Dengan cara itu, diaspora Buton tidak hanya melanjutkan tradisi leluhur, tetapi juga menanamkan denyut keindonesiaan di tanah rantau.

Jejak Diaspora di Timur dan Barat

Jejak itu kini nyata di banyak wilayah Nusantara. Di Sorong, Papua Barat Daya, mereka bukan sekadar pendatang, melainkan bagian dari sejarah lahirnya provinsi baru. Nama Haji Laode Polondo tercatat sebagai salah satu deklaratornya.

Di Ambon, orang-orang Wakatobi dari Wanci dan Kapota membentuk kampung baru di pegunungan, sementara orang Binongko tetap dikenal sebagai pande besi, penjaga keahlian tradisional membuat peralatan rumah tangga dan senjata.
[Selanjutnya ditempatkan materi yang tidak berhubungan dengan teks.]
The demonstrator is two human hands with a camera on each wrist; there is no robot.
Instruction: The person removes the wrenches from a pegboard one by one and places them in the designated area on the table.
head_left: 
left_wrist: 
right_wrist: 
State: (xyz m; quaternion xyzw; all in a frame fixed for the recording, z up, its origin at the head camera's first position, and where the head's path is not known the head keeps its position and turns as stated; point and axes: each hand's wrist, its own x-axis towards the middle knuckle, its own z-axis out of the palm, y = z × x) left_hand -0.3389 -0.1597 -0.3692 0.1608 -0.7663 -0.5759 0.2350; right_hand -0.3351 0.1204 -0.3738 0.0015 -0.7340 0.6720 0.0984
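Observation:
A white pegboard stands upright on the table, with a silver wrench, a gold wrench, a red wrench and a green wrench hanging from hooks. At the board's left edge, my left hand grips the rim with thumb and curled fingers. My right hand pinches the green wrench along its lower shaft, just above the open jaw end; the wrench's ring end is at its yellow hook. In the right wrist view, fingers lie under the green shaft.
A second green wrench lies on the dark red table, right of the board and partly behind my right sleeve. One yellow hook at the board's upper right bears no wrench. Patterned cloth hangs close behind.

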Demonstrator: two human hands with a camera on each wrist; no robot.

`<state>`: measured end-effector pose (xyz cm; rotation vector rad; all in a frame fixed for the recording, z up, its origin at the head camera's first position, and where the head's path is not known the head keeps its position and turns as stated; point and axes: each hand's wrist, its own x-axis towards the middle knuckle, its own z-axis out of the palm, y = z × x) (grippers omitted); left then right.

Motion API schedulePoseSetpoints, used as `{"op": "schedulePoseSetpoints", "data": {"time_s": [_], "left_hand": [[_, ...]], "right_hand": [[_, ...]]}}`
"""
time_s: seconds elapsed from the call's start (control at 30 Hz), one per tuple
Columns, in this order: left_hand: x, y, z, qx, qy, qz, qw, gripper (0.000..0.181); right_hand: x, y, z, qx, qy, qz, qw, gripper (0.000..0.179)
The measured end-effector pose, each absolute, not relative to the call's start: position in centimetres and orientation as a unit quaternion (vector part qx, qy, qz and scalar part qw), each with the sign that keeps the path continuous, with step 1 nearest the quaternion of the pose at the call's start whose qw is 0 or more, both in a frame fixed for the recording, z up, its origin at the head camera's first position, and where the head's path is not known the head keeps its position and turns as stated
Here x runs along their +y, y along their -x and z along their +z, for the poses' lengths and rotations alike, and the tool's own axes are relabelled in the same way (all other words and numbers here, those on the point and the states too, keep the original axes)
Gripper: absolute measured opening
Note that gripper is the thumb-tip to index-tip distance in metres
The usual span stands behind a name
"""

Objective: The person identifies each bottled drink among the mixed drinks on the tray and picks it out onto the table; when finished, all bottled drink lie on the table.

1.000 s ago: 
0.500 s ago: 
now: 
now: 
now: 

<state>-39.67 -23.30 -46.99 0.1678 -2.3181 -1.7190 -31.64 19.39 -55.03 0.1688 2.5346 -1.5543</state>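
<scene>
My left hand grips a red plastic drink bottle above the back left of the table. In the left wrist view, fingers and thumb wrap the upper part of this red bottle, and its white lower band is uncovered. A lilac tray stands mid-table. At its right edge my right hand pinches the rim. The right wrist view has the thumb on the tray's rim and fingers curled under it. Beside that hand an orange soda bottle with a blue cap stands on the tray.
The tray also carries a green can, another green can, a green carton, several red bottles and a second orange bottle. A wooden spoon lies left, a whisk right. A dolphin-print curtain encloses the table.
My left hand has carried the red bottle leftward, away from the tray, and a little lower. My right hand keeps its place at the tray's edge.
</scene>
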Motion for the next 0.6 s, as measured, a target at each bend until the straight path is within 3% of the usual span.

Di Kalimantan Timur, kisah orang Buton bahkan dikenang sebagai penyelamat: ratusan warga yang diajak bercocok tanam oleh Nur Ambari berhasil mengatasi kelaparan di Balikpapan pada masa Orde Lama.

Jalur pelayaran mereka pun sampai ke Bangka-Belitung. Apa yang semula hanya singgah dalam perjalanan ke Malaya dan Singapura, perlahan menjadi tujuan. Sejak 1930-an, mereka menetap di Tanjung Gunung, lalu menyebar ke berbagai wilayah pada dekade-dekade berikutnya.

Mengisi Ruang Kosong Nusantara

Prof. Susanto Zuhdi menekankan bahwa diaspora Buton adalah bagian yang tak terpisahkan dari sejarah pembentukan Indonesia itu sendiri. Dalam pandangannya, diaspora bukan sekadar cerita tentang orang-orang yang meninggalkan tanah asal, melainkan proses panjang bagaimana kepulauan Nusantara saling terhubung dan bertransformasi menjadi satu kesatuan bangsa.